Exercise instructions: Search the entries below for the string "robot" and copy the lines that hold it.

Entries taken from a collection:
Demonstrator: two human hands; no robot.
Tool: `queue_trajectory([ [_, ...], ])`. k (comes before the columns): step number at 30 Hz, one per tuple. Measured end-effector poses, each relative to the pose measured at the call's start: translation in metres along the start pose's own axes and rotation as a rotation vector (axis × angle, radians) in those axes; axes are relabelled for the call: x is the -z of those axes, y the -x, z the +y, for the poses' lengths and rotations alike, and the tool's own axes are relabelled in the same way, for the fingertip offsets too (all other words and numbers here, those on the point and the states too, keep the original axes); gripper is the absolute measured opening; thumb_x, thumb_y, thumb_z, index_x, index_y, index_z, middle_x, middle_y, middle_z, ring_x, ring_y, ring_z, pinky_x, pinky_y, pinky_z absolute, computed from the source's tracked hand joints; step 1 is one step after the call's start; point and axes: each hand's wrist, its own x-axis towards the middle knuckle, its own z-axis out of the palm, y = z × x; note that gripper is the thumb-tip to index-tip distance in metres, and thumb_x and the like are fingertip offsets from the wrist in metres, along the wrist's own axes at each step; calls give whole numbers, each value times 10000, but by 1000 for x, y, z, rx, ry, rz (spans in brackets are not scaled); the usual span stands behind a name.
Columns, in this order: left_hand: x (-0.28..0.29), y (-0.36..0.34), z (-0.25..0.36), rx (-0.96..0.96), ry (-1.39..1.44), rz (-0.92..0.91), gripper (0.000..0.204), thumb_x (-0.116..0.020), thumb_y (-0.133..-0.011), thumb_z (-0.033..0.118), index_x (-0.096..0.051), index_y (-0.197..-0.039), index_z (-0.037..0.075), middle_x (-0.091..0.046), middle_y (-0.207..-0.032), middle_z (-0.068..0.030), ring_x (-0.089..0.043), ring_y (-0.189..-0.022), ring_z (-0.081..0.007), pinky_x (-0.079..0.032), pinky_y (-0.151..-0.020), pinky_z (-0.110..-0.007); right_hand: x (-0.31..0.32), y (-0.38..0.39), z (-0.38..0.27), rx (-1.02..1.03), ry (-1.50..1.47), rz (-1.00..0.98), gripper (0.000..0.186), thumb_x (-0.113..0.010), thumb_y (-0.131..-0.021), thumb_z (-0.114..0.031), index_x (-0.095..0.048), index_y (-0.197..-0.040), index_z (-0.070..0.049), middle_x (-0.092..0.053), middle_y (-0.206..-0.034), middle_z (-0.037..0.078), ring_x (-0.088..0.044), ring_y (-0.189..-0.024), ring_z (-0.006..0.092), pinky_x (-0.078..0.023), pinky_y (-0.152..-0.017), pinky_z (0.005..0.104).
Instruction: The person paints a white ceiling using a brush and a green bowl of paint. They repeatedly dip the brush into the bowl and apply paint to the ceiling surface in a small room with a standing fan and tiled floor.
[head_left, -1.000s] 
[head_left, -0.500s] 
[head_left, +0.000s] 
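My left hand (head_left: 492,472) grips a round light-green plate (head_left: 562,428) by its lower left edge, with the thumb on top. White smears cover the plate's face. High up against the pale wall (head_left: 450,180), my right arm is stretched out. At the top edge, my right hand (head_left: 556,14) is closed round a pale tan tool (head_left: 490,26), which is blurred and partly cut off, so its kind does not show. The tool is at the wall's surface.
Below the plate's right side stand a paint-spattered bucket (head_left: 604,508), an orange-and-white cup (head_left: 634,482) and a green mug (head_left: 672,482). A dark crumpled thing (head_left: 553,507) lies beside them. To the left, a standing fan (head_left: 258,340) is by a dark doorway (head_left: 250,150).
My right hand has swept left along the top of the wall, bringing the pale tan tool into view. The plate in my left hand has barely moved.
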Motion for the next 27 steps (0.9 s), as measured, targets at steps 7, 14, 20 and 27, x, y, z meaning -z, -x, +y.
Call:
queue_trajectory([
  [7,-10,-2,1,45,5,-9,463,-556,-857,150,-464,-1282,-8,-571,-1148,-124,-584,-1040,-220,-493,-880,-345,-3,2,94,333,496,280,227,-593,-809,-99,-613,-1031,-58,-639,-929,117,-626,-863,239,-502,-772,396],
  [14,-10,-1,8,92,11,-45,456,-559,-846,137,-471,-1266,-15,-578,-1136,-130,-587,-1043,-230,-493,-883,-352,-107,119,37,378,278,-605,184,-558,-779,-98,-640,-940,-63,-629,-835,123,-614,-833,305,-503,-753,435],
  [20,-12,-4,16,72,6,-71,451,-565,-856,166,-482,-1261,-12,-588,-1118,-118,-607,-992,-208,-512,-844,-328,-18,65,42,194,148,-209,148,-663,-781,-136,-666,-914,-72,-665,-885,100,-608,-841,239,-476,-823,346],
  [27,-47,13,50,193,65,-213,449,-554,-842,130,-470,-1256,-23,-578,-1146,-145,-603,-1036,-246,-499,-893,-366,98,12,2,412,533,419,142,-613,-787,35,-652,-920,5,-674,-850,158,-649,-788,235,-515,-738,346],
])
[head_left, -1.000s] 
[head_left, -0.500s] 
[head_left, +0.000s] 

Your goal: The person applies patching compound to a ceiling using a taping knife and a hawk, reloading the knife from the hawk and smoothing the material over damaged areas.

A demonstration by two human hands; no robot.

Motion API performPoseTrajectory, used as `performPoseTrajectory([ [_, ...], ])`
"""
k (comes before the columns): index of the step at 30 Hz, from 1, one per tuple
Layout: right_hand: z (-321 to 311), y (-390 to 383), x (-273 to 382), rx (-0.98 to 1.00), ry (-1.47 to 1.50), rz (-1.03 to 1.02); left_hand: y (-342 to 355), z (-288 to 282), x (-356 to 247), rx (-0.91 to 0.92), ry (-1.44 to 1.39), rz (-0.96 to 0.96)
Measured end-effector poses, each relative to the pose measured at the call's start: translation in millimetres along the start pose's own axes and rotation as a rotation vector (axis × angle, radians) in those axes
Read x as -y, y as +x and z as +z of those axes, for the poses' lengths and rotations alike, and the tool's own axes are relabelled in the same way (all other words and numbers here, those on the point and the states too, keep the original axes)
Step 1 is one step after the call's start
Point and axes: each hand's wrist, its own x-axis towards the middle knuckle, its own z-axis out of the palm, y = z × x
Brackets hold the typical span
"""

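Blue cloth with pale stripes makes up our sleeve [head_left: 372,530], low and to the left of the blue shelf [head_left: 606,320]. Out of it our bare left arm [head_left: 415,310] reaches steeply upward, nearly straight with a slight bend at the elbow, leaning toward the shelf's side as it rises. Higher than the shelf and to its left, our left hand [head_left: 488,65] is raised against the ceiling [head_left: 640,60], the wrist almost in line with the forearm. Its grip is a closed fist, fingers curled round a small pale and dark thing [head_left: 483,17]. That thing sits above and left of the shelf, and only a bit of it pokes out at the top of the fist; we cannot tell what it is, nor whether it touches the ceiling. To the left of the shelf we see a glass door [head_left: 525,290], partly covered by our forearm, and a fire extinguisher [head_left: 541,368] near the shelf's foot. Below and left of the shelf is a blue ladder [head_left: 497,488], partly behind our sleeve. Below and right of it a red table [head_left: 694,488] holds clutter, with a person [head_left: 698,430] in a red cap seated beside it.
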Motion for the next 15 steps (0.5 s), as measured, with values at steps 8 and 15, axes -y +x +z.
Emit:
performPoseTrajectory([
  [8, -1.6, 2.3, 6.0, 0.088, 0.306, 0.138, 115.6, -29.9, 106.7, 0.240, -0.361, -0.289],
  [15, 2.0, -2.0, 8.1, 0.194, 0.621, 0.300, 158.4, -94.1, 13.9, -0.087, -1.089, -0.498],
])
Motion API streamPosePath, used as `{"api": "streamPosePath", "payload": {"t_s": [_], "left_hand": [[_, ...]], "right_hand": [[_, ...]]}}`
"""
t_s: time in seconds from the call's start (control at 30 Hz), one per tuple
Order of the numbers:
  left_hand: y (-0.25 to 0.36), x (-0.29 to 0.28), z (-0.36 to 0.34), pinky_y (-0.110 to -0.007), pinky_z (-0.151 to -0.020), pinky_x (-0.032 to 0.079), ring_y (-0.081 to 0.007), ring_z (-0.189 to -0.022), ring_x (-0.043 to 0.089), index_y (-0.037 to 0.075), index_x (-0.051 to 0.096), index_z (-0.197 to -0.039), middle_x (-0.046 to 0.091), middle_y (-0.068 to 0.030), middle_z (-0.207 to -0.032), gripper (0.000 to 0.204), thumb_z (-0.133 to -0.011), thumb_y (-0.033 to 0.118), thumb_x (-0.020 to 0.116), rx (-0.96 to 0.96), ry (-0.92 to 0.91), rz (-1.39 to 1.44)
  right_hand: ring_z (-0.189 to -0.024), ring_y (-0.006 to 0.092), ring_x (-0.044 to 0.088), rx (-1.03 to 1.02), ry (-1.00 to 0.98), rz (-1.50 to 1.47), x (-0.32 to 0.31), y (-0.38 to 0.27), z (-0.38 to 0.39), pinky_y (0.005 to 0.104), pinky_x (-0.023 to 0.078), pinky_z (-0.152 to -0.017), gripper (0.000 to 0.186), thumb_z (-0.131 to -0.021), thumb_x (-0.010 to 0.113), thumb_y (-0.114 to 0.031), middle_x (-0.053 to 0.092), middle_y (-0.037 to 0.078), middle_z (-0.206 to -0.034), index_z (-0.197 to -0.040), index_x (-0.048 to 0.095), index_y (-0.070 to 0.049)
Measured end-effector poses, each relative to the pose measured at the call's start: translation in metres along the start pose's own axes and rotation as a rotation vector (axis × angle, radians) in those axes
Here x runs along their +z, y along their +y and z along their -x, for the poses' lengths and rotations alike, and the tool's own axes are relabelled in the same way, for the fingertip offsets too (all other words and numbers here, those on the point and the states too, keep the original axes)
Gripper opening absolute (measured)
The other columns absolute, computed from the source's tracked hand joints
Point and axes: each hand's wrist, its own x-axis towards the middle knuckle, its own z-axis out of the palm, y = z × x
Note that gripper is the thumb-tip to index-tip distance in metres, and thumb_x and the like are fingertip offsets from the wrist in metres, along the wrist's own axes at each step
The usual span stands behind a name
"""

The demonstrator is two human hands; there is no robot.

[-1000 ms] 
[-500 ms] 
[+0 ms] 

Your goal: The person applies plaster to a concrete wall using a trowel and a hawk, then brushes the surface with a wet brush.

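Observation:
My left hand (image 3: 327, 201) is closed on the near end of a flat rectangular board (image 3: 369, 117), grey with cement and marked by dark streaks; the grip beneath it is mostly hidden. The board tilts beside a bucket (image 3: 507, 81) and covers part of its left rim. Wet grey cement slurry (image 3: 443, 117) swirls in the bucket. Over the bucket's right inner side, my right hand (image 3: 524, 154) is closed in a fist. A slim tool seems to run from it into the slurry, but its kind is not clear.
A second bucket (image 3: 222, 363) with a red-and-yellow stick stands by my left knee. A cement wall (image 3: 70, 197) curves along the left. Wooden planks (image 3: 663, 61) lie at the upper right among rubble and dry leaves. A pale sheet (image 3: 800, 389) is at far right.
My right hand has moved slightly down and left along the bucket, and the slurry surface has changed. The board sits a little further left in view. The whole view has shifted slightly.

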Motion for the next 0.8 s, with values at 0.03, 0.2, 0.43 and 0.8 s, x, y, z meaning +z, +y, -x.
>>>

The answer:
Demonstrator: two human hands; no robot.
A demonstration by two human hands; no robot.
The demonstrator is two human hands; there is no robot.

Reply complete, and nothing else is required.